REQUIREMENT:
How many lines in this data contain the string "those"? Reply with the number only.

:: DATA RECORDS ::

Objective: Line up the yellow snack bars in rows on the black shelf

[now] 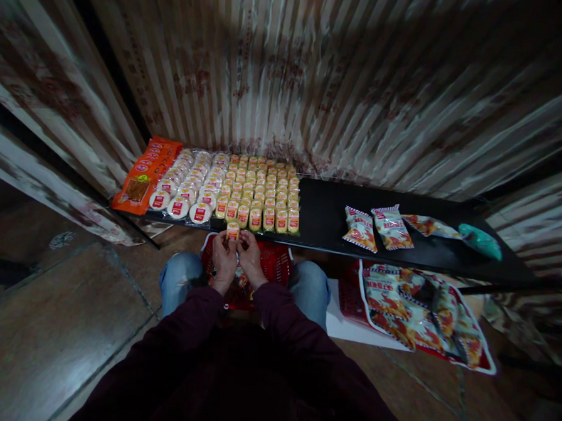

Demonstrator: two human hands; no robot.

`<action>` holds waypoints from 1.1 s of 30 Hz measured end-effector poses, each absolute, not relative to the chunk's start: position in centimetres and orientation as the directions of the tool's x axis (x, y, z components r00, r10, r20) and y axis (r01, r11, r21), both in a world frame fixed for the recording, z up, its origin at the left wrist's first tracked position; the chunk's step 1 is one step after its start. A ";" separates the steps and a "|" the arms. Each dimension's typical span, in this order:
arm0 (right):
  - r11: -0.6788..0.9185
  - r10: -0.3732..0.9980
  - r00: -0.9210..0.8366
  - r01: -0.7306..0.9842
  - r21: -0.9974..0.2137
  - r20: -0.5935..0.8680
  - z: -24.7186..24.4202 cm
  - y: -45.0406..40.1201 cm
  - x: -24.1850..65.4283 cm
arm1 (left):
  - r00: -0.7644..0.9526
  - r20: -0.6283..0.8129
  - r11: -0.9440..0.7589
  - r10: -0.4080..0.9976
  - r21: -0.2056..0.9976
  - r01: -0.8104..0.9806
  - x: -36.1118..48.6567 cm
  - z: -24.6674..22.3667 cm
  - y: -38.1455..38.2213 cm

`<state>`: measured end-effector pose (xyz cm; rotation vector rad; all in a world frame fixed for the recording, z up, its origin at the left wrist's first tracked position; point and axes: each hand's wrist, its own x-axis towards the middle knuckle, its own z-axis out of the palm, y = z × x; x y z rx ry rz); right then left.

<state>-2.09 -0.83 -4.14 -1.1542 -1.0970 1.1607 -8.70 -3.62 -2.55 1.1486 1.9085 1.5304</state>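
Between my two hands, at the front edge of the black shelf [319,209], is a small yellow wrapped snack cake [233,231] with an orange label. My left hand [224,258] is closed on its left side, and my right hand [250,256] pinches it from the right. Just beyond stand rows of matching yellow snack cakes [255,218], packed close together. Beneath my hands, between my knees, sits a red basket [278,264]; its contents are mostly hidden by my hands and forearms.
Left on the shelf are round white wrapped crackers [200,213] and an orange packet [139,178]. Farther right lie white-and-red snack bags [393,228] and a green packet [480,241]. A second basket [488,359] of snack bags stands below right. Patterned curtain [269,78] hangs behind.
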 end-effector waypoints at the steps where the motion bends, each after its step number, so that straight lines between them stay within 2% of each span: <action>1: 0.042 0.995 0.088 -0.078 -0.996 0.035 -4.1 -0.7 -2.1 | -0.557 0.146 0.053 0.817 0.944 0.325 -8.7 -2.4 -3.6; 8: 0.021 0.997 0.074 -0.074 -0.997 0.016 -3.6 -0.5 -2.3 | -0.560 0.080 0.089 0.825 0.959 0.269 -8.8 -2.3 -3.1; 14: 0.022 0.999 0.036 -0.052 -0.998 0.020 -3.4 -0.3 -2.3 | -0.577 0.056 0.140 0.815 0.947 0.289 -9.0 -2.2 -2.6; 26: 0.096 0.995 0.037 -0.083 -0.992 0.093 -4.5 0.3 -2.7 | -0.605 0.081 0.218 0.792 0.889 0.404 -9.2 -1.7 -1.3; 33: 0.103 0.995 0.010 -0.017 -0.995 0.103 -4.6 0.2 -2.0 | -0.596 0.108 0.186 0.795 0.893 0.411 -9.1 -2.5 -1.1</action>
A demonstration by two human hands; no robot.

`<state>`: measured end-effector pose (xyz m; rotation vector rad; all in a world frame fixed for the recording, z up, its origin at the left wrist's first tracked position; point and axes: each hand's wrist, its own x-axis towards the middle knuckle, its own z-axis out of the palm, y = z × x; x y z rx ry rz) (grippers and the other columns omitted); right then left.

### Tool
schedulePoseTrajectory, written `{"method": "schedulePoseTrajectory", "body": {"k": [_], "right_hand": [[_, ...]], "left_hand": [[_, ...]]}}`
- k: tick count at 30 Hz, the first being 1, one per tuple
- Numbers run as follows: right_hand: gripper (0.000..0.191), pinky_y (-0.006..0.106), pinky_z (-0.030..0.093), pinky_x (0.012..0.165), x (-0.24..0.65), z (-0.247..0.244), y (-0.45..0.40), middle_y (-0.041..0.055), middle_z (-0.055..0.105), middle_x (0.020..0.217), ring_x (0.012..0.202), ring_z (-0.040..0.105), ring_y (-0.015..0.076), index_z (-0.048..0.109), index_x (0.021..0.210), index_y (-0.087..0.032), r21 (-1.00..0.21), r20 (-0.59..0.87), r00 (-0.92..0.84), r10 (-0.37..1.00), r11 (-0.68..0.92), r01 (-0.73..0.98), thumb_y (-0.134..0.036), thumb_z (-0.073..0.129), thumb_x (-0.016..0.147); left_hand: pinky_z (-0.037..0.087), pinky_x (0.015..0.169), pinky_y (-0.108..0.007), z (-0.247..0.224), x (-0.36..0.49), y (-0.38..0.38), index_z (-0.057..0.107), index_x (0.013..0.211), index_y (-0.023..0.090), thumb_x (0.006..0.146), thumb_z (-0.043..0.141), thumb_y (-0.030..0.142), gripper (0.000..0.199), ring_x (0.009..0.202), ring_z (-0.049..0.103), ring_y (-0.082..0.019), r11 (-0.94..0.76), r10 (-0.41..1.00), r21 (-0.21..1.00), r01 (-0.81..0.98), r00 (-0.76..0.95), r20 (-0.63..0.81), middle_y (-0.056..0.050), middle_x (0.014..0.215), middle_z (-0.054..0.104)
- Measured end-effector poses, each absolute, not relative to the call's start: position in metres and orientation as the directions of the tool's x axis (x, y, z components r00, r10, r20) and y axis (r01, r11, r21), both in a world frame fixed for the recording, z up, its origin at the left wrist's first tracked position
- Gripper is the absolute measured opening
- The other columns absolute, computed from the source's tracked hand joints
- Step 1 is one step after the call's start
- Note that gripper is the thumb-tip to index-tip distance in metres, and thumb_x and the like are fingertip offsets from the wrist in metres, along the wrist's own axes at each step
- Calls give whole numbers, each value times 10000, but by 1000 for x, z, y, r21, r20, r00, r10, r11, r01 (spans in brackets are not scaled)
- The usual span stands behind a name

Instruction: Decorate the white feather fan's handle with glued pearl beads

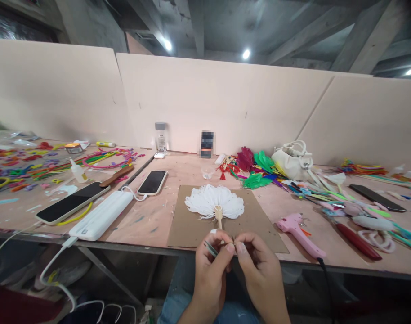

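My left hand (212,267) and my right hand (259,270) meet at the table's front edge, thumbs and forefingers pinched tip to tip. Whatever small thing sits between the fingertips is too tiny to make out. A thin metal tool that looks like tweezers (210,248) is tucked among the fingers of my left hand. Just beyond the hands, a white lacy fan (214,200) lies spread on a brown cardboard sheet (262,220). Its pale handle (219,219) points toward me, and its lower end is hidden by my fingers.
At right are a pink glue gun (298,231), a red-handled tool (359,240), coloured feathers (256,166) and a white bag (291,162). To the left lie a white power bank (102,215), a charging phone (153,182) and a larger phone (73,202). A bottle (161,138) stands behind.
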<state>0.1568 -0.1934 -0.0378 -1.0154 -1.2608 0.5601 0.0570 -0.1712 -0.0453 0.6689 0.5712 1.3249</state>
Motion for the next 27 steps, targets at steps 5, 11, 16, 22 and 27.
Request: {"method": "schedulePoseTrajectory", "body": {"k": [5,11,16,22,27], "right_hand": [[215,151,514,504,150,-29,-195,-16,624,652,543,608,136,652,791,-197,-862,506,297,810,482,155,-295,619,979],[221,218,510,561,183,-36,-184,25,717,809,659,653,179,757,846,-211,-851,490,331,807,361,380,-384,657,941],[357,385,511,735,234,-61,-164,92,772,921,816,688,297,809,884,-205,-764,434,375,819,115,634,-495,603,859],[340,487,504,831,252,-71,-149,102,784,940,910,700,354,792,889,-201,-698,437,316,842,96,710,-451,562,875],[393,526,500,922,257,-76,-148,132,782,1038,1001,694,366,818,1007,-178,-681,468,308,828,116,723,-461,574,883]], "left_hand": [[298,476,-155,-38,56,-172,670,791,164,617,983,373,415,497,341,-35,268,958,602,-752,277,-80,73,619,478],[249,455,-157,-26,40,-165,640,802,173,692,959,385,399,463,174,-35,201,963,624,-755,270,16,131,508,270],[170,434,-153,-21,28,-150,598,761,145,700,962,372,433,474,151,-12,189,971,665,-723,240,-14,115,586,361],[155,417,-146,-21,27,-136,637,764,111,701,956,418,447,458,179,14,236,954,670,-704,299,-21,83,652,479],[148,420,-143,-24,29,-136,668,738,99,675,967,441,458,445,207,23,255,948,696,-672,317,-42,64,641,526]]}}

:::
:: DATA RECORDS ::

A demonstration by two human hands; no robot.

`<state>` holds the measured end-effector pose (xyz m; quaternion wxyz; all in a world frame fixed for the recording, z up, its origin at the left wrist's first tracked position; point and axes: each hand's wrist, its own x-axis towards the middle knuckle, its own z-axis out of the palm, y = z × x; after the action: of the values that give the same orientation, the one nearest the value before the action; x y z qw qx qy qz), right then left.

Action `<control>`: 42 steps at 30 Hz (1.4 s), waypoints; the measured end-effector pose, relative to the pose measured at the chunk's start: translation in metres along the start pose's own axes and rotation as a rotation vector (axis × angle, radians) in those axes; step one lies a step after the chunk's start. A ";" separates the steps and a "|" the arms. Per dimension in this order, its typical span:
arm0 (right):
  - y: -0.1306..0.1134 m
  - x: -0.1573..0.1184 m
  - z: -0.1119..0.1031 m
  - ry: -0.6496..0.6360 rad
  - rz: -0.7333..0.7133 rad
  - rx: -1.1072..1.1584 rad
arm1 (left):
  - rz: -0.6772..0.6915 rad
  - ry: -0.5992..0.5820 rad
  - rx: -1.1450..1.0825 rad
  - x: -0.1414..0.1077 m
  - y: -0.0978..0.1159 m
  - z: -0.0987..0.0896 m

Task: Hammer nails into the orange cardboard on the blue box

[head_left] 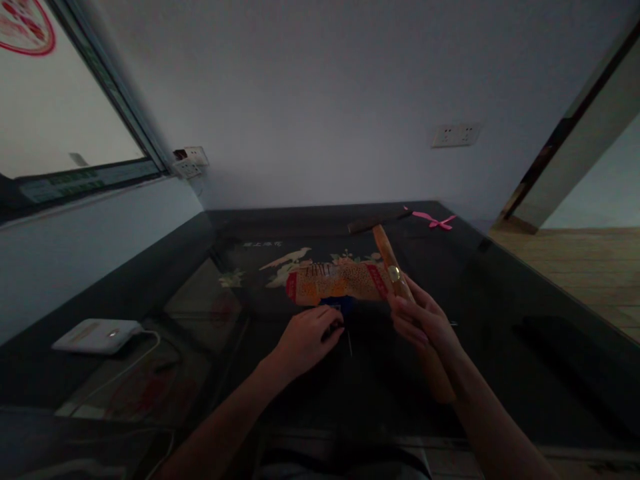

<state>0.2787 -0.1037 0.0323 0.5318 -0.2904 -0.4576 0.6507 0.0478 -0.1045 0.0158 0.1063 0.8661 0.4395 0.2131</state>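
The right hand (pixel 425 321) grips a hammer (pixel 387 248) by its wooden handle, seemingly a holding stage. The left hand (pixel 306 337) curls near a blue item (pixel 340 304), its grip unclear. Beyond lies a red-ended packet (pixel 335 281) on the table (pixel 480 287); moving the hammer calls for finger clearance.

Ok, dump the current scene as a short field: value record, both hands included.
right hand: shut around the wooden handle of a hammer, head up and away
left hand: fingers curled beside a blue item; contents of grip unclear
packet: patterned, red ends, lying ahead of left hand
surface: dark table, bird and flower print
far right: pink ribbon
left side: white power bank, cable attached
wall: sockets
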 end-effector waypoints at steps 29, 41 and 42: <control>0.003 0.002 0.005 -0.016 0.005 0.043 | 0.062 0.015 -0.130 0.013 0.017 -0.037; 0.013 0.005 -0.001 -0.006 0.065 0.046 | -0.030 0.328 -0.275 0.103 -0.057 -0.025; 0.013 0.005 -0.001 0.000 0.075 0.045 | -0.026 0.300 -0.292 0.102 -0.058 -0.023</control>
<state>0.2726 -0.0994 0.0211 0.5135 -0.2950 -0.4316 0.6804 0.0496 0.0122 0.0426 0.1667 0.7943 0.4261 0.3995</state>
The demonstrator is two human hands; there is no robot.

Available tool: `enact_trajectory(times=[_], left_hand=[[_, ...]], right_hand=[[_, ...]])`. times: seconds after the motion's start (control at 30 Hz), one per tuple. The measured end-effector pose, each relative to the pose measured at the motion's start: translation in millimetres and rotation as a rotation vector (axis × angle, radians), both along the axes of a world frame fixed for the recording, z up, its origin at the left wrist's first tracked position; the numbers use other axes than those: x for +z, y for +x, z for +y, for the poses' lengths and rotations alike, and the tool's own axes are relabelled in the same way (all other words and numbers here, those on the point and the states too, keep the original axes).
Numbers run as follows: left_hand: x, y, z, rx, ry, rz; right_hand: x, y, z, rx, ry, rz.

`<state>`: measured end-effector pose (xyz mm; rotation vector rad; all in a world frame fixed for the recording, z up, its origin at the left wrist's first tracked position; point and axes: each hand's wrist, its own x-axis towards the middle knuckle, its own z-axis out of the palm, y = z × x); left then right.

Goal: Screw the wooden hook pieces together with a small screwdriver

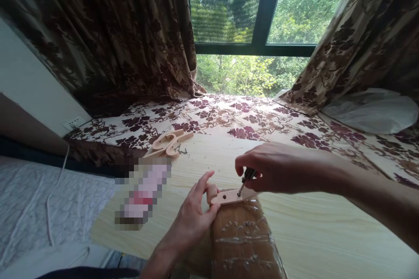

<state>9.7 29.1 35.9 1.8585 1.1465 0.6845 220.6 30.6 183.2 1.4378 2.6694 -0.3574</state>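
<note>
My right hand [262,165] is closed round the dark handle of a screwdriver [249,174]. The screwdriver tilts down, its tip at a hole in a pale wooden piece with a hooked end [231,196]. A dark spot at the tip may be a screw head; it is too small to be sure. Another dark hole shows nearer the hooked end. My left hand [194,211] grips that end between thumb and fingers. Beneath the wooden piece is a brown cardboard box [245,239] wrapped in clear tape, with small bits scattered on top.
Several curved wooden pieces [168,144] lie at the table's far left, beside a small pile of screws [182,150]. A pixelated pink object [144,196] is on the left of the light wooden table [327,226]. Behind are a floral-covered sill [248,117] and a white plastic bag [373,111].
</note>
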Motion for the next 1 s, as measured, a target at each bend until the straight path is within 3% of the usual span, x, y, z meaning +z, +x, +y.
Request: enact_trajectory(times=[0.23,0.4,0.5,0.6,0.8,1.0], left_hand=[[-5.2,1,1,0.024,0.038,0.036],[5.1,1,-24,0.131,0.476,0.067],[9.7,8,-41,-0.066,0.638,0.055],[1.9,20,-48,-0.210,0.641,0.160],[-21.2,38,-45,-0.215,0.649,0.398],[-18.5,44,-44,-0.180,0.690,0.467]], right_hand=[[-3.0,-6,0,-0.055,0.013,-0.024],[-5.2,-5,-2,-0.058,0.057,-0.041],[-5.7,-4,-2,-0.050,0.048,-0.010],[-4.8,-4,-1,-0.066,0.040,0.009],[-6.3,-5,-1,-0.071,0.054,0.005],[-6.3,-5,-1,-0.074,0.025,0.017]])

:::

WRITTEN RESPONSE:
2